Wohnortnahe Schulen - Vom Aussterben bedroht

Wohnortnahe Schulen stellen ein Stück Lebensqualität für alle dar. Doch viele kleine Schulen auf dem Land sind in ihrer Existenz bedroht. Weil immer weniger Kinder geboren werden und immer mehr Jugendliche auf Realschulen und Gymnasien in den Städten wechseln, droht vielen Grund- und Mittelschulen in der Provinz das Aus.

Das Schulsterben ist nur dann aufzuhalten, wenn der Staat neuartige Schulmodelle zulässt. Wenn morgens die Jugend eines Ortes in Bussen zehn, fünfzehn Kilometer und noch weiter transportiert werden muss ist das nicht nur trostlos, sondern auch eine Verschwendung von Steuergeldern.

Neue, auf die regionalen Verhältnisse zugeschnittene Schulmodelle könnten das Sterben von Haupt- und Mittelschulen aufhalten. Dieses ist weniger demografisch bedingt als hausgemacht: Nicht nur die die Zahl der Schüler sinkt, zugleich sind die Übertrittsquoten auf die Haupt-/Mittelschule seit Jahren rückläufig.

Dennoch hält Bayerns Regierung an dieser Schulform eisern fest.
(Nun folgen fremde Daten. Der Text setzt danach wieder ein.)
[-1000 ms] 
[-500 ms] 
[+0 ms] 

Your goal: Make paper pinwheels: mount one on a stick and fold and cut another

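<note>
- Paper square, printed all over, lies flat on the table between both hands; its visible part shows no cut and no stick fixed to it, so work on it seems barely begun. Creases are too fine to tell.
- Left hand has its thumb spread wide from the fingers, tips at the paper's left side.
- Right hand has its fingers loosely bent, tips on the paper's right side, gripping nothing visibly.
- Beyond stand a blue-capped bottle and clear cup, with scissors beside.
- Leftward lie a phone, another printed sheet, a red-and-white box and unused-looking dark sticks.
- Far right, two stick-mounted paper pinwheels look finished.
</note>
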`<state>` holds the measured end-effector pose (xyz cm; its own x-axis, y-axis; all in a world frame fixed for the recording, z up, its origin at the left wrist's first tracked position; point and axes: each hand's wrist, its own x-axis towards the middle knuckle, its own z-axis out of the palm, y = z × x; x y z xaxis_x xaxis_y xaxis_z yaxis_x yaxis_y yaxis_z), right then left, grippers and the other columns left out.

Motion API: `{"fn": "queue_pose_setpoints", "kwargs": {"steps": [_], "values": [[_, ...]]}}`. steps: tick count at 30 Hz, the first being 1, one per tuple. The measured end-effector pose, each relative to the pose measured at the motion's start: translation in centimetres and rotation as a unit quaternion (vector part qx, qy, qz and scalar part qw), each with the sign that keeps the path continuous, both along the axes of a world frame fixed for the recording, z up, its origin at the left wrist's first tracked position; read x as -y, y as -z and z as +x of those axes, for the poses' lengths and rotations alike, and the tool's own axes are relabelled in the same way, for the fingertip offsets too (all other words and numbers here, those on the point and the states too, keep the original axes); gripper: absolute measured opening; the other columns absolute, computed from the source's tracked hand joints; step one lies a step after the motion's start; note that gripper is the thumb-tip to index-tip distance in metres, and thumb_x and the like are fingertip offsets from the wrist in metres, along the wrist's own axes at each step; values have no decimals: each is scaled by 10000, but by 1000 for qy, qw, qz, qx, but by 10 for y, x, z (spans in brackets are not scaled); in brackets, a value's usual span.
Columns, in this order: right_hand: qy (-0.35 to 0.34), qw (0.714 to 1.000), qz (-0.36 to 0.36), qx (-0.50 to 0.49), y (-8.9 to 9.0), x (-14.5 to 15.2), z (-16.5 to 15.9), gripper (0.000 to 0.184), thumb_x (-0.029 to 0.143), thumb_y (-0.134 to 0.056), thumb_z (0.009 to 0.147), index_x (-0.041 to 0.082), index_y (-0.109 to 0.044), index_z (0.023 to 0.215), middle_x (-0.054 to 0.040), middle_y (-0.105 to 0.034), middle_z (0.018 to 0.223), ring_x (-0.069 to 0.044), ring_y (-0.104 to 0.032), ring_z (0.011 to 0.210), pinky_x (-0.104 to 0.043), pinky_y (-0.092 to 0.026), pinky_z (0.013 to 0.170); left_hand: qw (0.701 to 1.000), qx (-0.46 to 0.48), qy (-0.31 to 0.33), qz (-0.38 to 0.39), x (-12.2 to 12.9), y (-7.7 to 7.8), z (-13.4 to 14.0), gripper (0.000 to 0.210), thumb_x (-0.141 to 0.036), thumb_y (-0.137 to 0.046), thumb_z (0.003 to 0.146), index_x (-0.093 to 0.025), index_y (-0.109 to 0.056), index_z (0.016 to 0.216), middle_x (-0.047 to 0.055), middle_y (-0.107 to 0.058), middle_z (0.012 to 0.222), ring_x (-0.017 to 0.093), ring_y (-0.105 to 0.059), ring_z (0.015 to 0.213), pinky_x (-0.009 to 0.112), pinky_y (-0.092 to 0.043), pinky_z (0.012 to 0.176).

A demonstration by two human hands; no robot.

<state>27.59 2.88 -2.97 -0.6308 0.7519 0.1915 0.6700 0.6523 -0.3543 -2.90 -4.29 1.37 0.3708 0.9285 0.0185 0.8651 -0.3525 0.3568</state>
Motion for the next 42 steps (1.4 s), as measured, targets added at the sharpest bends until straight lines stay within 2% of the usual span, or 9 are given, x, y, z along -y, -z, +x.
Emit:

Andere Bundesländer wie Schleswig-Holstein, Thüringen, Sachsen und Nordrhein-Westfalen machen es uns längst vor: Sie haben sich von der Hauptschule verabschiedet und neue Schulmodelle entwickelt, die eine wohnortnahe Beschulung ermöglichen und auf hohe Akzeptanz stoßen. Die Jugendlichen können dort den Hauptschulabschluss, die mittlere Reife, in manchen Bundesländern sogar das Abitur erlangen.